**Task prompt:** A word-for-word transcription of the whole listing is required.
════
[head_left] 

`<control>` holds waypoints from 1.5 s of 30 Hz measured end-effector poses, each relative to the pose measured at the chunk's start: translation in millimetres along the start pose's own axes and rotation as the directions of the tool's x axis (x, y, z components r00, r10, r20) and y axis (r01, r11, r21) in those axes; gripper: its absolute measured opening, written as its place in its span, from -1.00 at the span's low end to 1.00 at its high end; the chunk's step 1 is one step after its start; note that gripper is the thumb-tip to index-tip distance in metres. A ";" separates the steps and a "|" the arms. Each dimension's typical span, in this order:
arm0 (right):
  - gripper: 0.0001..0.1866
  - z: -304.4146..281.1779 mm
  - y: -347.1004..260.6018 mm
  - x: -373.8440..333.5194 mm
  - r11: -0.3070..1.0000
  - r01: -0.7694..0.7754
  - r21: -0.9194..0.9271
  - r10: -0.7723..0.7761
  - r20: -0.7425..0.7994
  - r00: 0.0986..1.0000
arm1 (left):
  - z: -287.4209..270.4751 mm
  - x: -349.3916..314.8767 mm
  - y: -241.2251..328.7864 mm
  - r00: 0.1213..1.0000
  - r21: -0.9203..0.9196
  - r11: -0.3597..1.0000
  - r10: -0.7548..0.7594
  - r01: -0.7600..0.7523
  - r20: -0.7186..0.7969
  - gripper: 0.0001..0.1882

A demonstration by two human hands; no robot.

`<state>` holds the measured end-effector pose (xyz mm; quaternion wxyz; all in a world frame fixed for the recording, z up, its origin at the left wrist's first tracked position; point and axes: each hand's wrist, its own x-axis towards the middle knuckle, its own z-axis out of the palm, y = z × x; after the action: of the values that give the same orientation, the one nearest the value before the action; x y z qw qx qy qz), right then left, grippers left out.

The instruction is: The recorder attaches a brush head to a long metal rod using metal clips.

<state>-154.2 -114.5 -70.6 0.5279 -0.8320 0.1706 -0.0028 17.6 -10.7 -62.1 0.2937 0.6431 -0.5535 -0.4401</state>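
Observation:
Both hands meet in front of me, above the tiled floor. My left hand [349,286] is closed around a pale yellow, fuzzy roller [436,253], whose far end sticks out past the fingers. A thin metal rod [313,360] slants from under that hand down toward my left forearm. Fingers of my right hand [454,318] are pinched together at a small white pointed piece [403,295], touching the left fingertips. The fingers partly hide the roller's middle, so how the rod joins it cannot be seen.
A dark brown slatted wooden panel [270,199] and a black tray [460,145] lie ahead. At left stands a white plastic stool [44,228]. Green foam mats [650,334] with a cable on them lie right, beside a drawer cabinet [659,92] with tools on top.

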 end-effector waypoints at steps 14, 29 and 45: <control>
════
**Your solution:**
[head_left] 

`<control>` holds waypoints from 1.5 s of 30 Hz measured end-effector poses, each relative to the pose measured at the chunk's start: translation in millimetres along the start pose's own axes and rotation as the directions of the tool's x axis (x, y, z components r00, r10, r20) and y axis (r01, r11, r21) in those axes; gripper: its absolute measured opening, written as its place in its span, from -1.00 at the span's low end to 1.00 at its high end; the chunk's step 1 is one step after its start; note that gripper is the thumb-tip to index-tip distance in metres. A ";" separates the steps and a "|" the arms. Each dimension's typical span, in this order:
arm0 (right):
  - gripper: 0.0001..0.1866
  - z: -304.4146..281.1779 mm
  - y: -347.1004..260.6018 mm
  - x: -373.8440..333.5194 mm
  - r11: -0.3070..1.0000
  - r01: -0.7694..0.7754
  - r21: -0.9194..0.9271
  - r10: -0.7723..0.7761
  - r20: -0.7425..0.7994
  - r00: 0.0986..1.0000
arm1 (left):
  - z: -287.4209..270.4751 mm
  - x: -349.3916..314.8767 mm
  - y: -241.2251..328.7864 mm
  - r00: 0.1213..1.0000
  - r21: -0.9203..0.9196
  - r11: -0.3597..1.0000
  - r10: -0.7548..0.7594
  - r01: -0.7600..0.7523
  - r20: -0.7186..0.7969
  - gripper: 0.0001..0.1882

A demonstration by two human hands; no robot.

`<state>` holds the measured end-effector pose (xyz mm; quaternion wxyz; all in a world frame fixed for the recording, z up, its origin at the left wrist's first tracked position; point and axes: each hand's wrist, its own x-axis towards the middle knuckle, its own z-axis out of the palm, y = z × x; after the action: of the values that give the same orientation, the one nearest the value before the action; x y z qw qx qy qz), right then left, grippers left out.

The instruction is: The recorder attaches a brush head to a long metal rod using metal clips.

<state>-154.2 -114.5 -70.6 0.5279 -0.8320 0.1706 -0.0028 17.6 -10.7 -62.1 0.2937 0.6431 -0.5535 -0.4401</state>
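Observation:
Both hands meet in front of me, above the tiled floor. My left hand [349,286] is closed around a pale yellow, fuzzy roller [436,253], whose far end sticks out past the fingers. A thin metal rod [313,360] slants from under that hand down toward my left forearm. Fingers of my right hand [454,318] are pinched together at a small white pointed piece [403,295], touching the left fingertips. The fingers partly hide the roller's middle, so how the rod joins it cannot be seen.
A dark brown slatted wooden panel [270,199] and a black tray [460,145] lie ahead. At left stands a white plastic stool [44,228]. Green foam mats [650,334] with a cable on them lie right, beside a drawer cabinet [659,92] with tools on top.
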
 end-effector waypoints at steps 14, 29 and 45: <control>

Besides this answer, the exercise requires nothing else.